» **PROBLEM DETAILS**: A verbatim transcript of the lines below, starting at the first and ending with the one that holds "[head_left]", is what should be produced.

» **MATERIAL PROVIDED**:
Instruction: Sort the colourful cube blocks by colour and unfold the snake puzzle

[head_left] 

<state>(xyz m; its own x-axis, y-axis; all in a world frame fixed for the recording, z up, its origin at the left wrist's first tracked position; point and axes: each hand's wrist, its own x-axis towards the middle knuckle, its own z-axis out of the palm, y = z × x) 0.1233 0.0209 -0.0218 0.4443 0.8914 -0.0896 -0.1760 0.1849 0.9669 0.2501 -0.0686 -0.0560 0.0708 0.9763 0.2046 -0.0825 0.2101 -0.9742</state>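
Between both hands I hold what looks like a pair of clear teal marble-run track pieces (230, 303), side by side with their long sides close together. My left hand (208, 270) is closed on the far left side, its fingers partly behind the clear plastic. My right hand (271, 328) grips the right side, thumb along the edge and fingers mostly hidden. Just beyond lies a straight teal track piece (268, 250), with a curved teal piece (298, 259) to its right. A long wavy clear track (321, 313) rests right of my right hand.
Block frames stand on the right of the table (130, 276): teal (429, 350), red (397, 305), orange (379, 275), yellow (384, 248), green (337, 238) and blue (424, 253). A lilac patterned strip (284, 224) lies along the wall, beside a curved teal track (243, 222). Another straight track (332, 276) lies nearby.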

» **EXERCISE SOLUTION**:
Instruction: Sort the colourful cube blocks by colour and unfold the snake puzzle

[head_left] 

Output is finished, and nothing else is required.